CONTRIBUTION AGREEMENT
Exhibit (d)(2)
This CONTRIBUTION AGREEMENT (this “Agreement”), dated as of the later of the dates set forth on the signature page hereof, is made by and between DF Merger Co., Inc., a Virginia corporation (“Mergerco”), and the party listed on the signature page hereof (the “Buyer Group Member”).
W I T N E S S E T H:
WHEREAS, the Buyer Group Member owns the issued and outstanding shares of common stock, par value $0.001 per share, of Deltek Systems, Inc. (the “Company”) set forth on the signature page hereof (“Company Common Stock”); and
WHEREAS, the Buyer Group Member has agreed to contribute his, her or its Company Common Stock to Mergerco in exchange for a number of whole and fractional shares of common stock of Mergerco equal to the number of shares of Common Company Stock contributed to Mergerco divided by One Thousand (1,000).
NOW, THEREFORE, in consideration of and in reliance upon the covenants, conditions, representations and warranties herein contained, the parties hereto agree as follows:
1. CONTRIBUTION OF COMPANY COMMON STOCK.
Subject to the terms and conditions set forth in this Agreement and in reliance upon the representations and warranties herein, at Closing (as defined in Section 3 below), the Buyer Group Member shall contribute to Mergerco all of his, her or its Company Common Stock, free and clear of any and all liens or encumbrances of any nature whatsoever.

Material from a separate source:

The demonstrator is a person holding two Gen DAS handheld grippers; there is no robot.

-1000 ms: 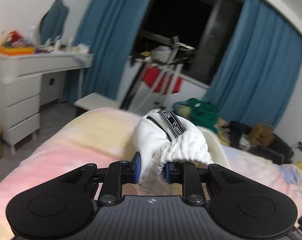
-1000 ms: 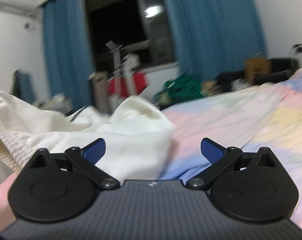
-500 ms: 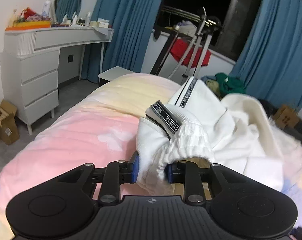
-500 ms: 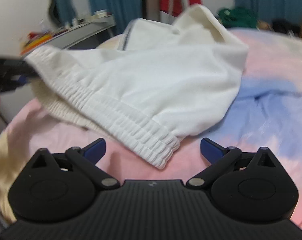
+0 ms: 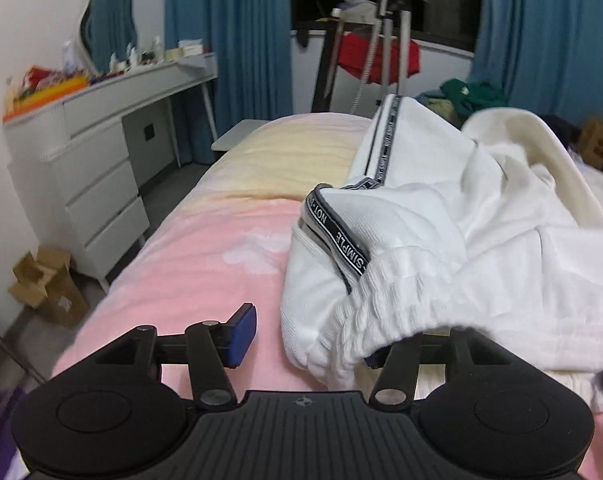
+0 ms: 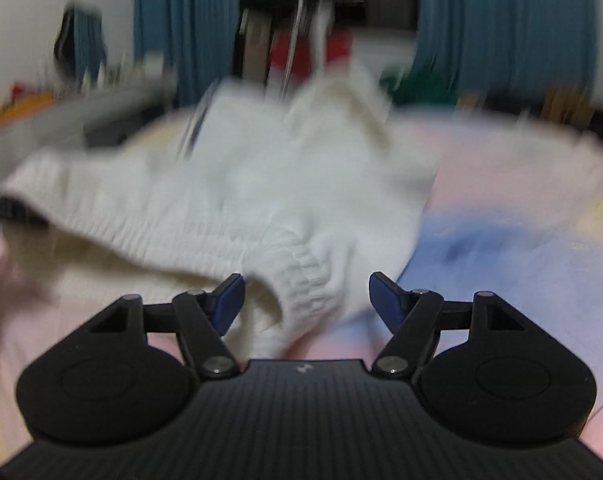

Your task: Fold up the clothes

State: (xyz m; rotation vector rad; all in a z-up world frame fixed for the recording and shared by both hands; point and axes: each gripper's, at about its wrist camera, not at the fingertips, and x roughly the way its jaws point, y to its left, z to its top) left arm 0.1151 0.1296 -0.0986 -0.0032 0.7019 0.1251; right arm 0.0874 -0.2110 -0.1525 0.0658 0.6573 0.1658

2. ISSUANCE OF MERGERCO COMMON STOCK.
In exchange for and in consideration of the contribution of the Company Common Stock, and subject to the terms and conditions set forth in this Agreement and in reliance upon the representations and warranties herein, at Closing, Mergerco shall issue and deliver to the Buyer Group Member a number of whole and fractional shares of common stock, par value $1.00 per share, of Mergerco (“Mergerco Common Stock”) equal to the number of shares of Company Common Stock contributed to Mergerco divided by One Thousand (1,000).
3. CLOSING.
3.1. Closing. Closing shall take place at the offices of Xxxxxx Xxxxxxx & Xxxxxxx L.L.P., 0000 Xxxxxx Xxxxxxxx Xxxxx, Xxxxx 0000, Xxxxxx, Xxxxxxxx, or at such other place as the parties hereto may mutually agree, after the last of the conditions set forth in Article VIII of the Agreement and Plan of Merger between the Company and Mergerco dated February 13, 2002 (the “Merger Agreement”) has been fulfilled or waived but prior to the Effective Time (as defined in the Merger Agreement).
3.2. Action By Mergerco. Subject to the terms and conditions herein contained, at Closing, Mergerco shall deliver to the Buyer Group Member stock certificates representing the number of shares of Mergerco Common Stock as set forth on the signature page hereof.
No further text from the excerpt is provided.